◆ WORK REQUIRED
Of all the lines below, output only those starting at the one with "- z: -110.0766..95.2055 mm" and ending at the one with "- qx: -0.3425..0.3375", both ends included, exactly as written.

◆ INFORMATION PROVIDED
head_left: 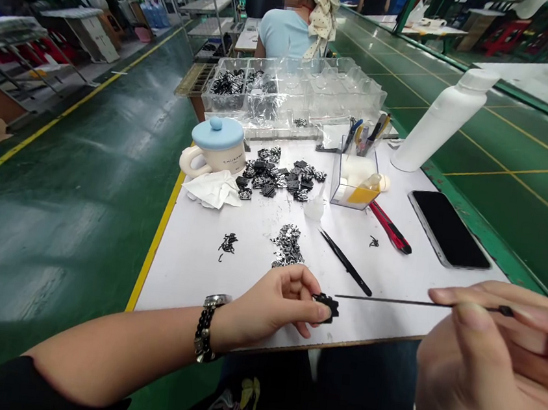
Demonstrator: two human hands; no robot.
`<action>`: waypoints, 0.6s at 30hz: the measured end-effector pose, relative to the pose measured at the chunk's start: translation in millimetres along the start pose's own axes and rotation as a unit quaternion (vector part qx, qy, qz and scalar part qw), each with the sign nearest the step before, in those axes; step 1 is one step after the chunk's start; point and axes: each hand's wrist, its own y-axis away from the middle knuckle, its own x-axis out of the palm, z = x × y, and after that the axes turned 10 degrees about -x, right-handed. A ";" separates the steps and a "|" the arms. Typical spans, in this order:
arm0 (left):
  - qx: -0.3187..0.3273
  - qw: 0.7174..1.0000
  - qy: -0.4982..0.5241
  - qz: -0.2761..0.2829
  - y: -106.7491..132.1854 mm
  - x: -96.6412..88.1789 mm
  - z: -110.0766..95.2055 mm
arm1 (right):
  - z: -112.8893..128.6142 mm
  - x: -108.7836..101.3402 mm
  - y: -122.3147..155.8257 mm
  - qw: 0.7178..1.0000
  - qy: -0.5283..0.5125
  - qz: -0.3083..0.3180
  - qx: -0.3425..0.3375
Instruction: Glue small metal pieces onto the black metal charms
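Note:
Near the table's front edge, my left hand (pixel 288 301) pinches a small black plastic part (pixel 326 308) between thumb and fingers. My right hand (pixel 487 364), closer to the camera, is closed on a thin dark rod (pixel 391 300) held level. The rod's tip points left and ends beside the black part; whether they touch, I cannot tell. Black tweezers (pixel 346 263) lie just beyond the part. A pile of small shiny metal pieces (pixel 289 244) sits past my left hand, and a heap of black parts (pixel 281 178) lies farther back.
A lidded mug (pixel 218 150) and crumpled tissue (pixel 214 189) stand at back left. To the right are a clear pen box (pixel 355 181), red cutter (pixel 389 227), phone (pixel 449 230) and white bottle (pixel 444 122). Clear trays (pixel 290 92) line the back; a person (pixel 287 33) sits beyond.

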 end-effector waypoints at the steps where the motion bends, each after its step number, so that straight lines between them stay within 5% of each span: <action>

◆ RESULT OF THE EXERCISE
  - z: -110.0766..95.2055 mm
arm1 (right):
  - z: -112.8893..128.6142 mm
  - x: -108.7836..101.3402 mm
  - y: -122.3147..155.8257 mm
  - qw: 0.7178..1.0000
  - qy: -0.5283..0.5125
  - qz: -0.3083..0.3180
  - qx: -0.3425..0.3375

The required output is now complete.